* SOURCE RECORDS

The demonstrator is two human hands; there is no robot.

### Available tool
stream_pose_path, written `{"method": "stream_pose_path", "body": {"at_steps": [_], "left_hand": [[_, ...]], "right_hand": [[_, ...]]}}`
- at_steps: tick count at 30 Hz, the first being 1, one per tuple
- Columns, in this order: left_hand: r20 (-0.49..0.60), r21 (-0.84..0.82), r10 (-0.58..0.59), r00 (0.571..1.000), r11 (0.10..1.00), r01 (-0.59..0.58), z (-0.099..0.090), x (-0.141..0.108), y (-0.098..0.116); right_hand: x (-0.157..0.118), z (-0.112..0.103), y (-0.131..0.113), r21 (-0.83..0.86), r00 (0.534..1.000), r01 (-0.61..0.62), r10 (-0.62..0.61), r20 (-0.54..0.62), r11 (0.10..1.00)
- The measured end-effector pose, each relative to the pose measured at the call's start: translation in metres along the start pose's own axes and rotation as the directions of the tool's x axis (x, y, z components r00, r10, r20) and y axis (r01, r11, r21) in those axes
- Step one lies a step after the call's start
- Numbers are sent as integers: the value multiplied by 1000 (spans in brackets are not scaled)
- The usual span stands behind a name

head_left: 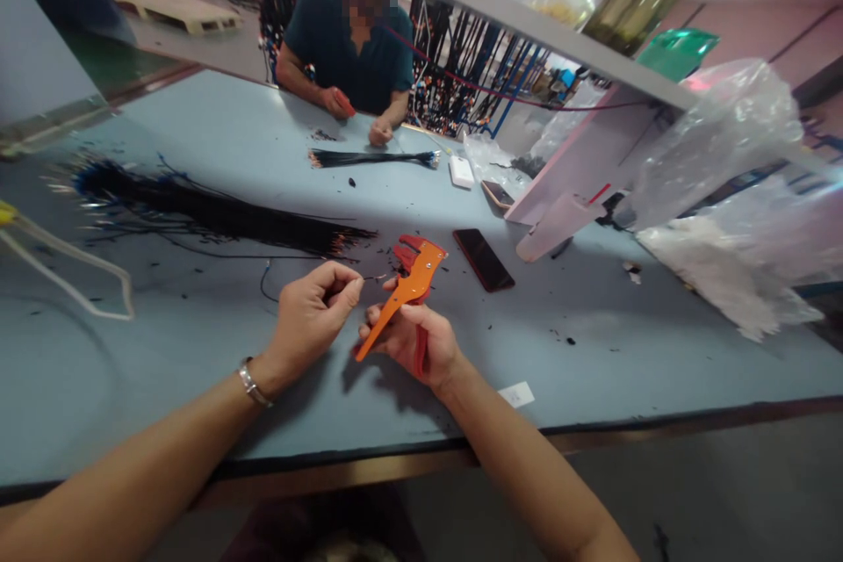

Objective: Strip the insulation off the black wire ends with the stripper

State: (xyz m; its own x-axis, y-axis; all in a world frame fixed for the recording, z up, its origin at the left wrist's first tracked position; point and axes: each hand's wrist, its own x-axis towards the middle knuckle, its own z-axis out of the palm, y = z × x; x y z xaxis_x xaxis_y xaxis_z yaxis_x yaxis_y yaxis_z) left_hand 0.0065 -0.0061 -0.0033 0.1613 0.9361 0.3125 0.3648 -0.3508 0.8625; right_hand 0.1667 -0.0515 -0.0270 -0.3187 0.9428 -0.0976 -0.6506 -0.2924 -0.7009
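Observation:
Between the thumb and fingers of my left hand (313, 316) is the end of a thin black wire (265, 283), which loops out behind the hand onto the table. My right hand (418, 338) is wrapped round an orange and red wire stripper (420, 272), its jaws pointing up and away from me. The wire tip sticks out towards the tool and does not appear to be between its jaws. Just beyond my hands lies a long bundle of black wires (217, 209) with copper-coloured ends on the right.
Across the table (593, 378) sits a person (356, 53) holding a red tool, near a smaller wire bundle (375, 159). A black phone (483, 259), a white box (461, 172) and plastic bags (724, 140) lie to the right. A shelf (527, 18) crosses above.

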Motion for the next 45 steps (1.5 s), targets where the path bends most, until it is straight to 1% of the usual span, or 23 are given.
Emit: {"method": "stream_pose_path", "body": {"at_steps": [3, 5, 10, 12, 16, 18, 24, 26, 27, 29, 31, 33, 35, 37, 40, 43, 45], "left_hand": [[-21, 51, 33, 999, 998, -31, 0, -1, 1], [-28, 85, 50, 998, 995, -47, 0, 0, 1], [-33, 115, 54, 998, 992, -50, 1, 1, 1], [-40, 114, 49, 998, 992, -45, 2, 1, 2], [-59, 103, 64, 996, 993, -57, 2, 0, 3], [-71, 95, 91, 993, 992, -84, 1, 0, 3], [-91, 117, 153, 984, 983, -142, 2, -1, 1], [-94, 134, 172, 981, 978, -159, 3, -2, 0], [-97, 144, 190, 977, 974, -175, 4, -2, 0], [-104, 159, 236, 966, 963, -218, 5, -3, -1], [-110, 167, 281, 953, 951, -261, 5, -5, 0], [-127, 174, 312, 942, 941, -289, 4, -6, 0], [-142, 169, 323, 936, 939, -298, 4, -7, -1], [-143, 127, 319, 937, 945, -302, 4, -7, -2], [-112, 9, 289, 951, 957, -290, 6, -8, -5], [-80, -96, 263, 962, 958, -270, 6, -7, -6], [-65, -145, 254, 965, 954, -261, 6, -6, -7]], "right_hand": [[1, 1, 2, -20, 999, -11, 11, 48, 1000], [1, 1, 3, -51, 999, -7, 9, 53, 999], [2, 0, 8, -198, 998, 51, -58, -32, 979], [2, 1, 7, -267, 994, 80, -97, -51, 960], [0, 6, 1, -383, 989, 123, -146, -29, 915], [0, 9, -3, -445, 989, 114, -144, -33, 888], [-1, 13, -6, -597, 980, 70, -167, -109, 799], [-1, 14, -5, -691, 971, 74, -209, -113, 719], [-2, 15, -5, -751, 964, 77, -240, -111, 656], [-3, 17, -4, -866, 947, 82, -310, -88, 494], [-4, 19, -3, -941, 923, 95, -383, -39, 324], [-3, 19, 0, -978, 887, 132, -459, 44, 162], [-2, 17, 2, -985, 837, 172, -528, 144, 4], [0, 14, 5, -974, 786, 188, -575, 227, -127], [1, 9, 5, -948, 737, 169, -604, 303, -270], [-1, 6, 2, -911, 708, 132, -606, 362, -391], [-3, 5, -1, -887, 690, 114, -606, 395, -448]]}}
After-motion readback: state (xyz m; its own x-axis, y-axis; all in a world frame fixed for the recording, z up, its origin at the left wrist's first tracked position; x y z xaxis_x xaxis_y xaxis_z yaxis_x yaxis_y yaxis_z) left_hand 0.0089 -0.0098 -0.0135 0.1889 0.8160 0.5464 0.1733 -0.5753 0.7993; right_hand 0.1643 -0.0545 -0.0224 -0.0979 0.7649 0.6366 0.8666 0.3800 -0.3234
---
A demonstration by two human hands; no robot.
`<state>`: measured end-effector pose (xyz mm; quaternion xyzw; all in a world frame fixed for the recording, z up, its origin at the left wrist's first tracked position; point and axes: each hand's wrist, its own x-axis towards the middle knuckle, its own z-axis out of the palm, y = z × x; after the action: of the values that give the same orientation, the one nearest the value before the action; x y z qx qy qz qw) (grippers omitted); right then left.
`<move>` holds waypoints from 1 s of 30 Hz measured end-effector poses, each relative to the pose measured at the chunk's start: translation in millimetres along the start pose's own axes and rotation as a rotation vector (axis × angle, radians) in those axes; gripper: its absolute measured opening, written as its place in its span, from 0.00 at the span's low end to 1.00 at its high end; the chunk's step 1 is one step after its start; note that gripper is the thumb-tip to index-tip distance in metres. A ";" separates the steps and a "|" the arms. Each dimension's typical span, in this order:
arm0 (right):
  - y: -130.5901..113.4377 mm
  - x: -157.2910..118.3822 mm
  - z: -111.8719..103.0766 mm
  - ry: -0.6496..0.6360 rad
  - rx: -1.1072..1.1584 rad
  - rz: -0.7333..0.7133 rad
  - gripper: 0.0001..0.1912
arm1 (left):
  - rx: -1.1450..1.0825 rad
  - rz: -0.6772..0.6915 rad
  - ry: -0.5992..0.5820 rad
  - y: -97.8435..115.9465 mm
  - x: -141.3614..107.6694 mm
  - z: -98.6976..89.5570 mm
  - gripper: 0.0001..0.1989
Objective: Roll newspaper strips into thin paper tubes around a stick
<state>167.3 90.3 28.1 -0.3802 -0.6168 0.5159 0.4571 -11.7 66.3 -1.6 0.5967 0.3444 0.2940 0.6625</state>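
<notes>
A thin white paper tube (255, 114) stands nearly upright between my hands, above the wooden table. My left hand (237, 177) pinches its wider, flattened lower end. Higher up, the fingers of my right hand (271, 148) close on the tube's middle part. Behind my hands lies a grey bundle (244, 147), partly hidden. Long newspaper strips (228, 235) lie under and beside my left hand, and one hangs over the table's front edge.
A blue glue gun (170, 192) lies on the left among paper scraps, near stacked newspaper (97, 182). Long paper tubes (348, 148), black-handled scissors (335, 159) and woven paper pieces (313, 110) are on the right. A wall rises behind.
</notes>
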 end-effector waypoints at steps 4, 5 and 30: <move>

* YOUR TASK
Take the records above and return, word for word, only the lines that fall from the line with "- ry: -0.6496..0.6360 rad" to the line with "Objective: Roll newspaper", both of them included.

* EXERCISE RESPONSE
  - ry: -0.6496..0.6360 rad
  - rx: -1.1072..1.1584 rad
  - rz: -0.7333..0.7133 rad
  - gripper: 0.0001..0.1912
arm1 (left):
  - rx: -1.1450..1.0825 rad
  - rz: -0.6772..0.6915 rad
  - ry: -0.5992..0.5820 rad
  - y: -97.8435..115.9465 mm
  - x: -141.3614..107.6694 mm
  - z: -98.6976..89.5570 mm
  - gripper: 0.0001..0.1989
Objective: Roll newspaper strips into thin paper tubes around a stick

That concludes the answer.